Opportunities in offboarding
If people think of offboarding at all, they tend to assume it’s nothing more than collecting keys, badges, and paperwork as a former employee exits the building for the last time. But offboarding without a strategy is a missed opportunity. Exit interviews and follow-ups provide critical information for improving the employee experience and future retention efforts.
In fact, offboarding is as essential to recruiting and retention as onboarding. Why?
- Cultural consistency. Your offboarding process should reflect the same values you promote as benefits during recruiting and onboarding. Consistency leaves departing employees with a favorable impression, and they may go on to recommend other candidates — or even return to your company in the future.
- Insider insights and expertise. Departing employees can be more open about their time working with your organization, which means they have useful feedback and insider expertise to offer. Insights gained during offboarding are valuable for improving the employee experience and increasing future retention rates.

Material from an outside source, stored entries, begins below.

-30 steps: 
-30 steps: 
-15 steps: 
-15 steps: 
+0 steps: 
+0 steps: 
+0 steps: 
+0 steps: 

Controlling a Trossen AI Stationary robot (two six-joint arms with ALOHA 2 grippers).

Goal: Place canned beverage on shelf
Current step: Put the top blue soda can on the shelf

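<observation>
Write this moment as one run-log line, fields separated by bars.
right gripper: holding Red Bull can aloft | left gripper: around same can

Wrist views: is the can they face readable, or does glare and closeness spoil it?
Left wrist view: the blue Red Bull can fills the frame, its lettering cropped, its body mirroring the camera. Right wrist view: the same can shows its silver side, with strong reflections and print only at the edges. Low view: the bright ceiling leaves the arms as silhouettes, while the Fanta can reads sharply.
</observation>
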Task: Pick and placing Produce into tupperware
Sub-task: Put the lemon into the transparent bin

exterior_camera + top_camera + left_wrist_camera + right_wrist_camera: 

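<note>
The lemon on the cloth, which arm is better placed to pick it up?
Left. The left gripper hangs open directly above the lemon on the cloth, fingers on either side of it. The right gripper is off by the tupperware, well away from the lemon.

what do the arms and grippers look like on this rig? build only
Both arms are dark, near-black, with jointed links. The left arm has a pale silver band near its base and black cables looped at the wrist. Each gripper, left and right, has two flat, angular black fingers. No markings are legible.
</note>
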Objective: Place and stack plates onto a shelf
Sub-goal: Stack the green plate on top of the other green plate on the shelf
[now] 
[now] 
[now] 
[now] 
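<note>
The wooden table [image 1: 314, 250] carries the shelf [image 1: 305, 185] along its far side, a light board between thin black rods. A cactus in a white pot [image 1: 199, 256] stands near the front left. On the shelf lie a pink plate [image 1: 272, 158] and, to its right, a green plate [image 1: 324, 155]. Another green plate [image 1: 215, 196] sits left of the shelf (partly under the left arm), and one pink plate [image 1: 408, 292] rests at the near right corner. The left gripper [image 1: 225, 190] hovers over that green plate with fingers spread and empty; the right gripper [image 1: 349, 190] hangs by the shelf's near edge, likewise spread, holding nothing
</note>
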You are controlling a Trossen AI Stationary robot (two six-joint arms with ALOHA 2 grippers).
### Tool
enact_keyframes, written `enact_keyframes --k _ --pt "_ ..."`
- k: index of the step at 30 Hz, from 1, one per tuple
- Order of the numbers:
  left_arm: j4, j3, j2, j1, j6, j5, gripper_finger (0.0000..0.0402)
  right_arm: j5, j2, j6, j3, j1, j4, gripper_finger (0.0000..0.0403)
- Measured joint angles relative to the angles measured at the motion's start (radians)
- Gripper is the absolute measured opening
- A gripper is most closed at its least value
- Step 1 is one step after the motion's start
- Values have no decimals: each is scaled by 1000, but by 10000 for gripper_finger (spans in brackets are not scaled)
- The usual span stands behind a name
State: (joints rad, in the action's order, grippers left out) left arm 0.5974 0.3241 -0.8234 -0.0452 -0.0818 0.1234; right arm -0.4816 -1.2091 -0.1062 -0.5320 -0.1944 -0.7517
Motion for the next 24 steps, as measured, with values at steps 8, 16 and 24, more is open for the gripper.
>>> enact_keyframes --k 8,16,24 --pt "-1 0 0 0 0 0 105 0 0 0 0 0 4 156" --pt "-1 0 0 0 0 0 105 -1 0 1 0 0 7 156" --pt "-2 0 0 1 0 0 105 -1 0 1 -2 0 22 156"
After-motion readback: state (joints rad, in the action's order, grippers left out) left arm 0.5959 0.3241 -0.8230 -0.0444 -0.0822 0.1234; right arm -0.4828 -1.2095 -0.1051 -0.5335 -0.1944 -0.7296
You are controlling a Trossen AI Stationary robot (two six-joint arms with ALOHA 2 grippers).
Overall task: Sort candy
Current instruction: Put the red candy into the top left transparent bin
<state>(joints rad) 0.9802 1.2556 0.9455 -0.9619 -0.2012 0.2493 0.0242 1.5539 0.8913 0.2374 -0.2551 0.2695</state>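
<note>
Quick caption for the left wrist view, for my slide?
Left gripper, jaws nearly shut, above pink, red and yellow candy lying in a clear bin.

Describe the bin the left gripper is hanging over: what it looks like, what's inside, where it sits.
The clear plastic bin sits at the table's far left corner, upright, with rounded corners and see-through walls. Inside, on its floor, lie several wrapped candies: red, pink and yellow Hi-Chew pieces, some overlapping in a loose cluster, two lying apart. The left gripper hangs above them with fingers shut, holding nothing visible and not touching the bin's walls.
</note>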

- Compliance. A consistent offboarding strategy is also a good compliance and risk management tool. Exit interviews help HR discover problems, such as safety issues, discrimination, or bullying. This knowledge allows your company to take action and prevent further issues. Other offboarding steps ensure all company assets are recovered, including system access and passwords that may impact risk management.
The role of L&D in reducing turnover
Learning and development (L&D) programs are a major factor in improved employee retention. In fact, having limited opportunities for career development is among the top reasons for employee attrition, and most candidates would remain longer with a company that invested in their careers. The offer of ongoing training, upskilling, and reskilling with easily accessible, comprehensive training materials should be a top HR priority. Begin professional development planning during onboarding, and make learning a constant throughout an employee’s career. Helping employees create a clear career path from their first day boosts engagement, job satisfaction, and retention.
A well-designed L&D strategy focuses on developing each employee’s strengths. Strengths-based learning results in higher performance, increased engagement, and significantly lower attrition rates. Career planning and L&D opportunities encourage employees to pursue internal mobility rather than look elsewhere when they outgrow their current position. Even a lateral move within the company is a positive shift for all concerned when the employee already understands the company, its mission, and its culture. Employees provided with plenty of opportunities report a better overall experience, which builds your company reputation with your existing workforce and potential candidates.
Use a secure, accessible, and customizable learning management system (LMS) or learning experience platform (LXP) to build an onboarding program that encourages engagement and increases the odds of retention from the start of the employee experience. Then create and centralize your L&D library for secure, accessible, and customizable cloud-based L&D to help your employees advance along their career path.